--- TASK DIRECTIONS ---
Pull out every line below holding the word "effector".

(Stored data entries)
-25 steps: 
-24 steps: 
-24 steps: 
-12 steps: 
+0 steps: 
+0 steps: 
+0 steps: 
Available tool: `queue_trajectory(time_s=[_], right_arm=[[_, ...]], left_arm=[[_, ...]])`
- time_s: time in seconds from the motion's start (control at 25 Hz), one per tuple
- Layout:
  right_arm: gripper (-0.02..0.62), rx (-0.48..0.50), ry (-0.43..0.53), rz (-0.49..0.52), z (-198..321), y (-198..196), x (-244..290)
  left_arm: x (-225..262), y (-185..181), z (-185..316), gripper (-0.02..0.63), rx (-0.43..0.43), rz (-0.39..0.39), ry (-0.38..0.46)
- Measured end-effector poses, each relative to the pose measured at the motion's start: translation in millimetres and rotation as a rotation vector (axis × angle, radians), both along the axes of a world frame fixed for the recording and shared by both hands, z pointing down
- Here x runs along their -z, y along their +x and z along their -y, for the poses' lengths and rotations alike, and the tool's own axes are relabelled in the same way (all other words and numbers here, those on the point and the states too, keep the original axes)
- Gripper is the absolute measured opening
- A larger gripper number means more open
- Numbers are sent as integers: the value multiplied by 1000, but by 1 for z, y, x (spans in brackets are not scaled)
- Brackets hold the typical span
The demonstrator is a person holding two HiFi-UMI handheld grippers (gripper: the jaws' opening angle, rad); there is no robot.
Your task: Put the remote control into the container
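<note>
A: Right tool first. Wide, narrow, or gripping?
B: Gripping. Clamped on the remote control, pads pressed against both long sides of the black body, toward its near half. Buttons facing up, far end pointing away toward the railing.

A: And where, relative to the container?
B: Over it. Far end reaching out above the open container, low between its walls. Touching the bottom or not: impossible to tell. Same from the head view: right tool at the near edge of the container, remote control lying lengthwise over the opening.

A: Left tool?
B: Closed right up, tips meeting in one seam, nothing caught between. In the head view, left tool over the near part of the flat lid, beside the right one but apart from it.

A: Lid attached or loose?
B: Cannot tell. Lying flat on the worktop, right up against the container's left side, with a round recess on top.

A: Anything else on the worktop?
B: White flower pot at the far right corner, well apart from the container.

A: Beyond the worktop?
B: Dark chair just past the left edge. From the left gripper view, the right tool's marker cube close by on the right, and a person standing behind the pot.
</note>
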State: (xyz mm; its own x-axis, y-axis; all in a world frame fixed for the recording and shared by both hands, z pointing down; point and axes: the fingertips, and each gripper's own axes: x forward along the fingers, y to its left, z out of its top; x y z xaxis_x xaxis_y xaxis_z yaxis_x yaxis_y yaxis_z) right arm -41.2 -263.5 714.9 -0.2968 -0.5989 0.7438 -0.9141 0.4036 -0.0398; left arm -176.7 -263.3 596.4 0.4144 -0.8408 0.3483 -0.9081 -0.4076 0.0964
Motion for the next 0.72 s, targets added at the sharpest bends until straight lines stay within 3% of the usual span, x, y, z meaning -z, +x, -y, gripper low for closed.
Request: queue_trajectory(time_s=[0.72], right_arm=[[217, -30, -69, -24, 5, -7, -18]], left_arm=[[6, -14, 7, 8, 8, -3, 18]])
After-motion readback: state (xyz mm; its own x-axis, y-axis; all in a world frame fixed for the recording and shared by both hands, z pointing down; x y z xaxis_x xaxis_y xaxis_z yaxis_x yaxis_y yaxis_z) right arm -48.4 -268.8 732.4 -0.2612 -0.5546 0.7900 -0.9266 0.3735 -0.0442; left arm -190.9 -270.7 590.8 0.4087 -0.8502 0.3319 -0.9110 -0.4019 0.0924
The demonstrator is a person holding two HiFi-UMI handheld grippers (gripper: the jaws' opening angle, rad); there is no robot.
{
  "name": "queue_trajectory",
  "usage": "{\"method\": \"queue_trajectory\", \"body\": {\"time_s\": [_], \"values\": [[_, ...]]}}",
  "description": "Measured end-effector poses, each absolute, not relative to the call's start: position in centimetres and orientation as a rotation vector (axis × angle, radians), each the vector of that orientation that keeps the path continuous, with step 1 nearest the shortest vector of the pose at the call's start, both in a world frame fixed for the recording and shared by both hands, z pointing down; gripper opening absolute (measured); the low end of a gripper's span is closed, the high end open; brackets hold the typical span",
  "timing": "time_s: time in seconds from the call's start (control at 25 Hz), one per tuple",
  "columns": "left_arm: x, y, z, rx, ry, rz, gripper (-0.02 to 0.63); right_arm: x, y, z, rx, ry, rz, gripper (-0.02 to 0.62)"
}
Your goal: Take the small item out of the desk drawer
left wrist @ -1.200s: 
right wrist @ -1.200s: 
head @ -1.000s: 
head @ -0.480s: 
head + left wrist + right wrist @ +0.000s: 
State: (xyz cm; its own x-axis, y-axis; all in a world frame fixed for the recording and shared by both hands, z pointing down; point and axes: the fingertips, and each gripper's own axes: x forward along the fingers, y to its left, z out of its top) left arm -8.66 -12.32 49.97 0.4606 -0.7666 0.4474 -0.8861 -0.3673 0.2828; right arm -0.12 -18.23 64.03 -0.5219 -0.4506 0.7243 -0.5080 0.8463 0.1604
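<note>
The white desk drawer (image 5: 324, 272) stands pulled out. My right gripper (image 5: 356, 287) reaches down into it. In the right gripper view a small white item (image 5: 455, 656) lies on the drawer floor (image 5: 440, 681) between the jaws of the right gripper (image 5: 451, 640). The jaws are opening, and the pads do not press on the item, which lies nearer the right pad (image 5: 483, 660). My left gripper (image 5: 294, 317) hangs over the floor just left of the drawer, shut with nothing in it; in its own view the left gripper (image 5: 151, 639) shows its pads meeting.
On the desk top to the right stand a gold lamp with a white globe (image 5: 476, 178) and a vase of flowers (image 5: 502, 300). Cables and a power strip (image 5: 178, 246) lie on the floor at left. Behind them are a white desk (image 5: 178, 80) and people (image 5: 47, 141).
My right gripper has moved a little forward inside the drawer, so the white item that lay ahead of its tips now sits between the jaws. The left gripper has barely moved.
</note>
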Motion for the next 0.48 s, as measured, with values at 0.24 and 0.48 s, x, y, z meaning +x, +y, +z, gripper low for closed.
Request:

--- ANSWER AREA ---
- Measured end-effector poses, each relative to the pose measured at the motion's start: translation in millimetres and rotation as a rotation vector (axis × angle, radians), both along the axes of a world frame fixed for the recording and shared by both hands, z pointing down
  "description": "Measured end-effector poses, each absolute, not relative to the call's start: position in centimetres and orientation as a rotation vector (axis × angle, radians), each the vector of that orientation that keeps the path continuous, with step 1 nearest the shortest vector of the pose at the call's start, both in a world frame fixed for the recording and shared by both hands, z pointing down; gripper opening absolute (measured); the low end of a gripper's span is closed, the high end open; brackets hold the typical span",

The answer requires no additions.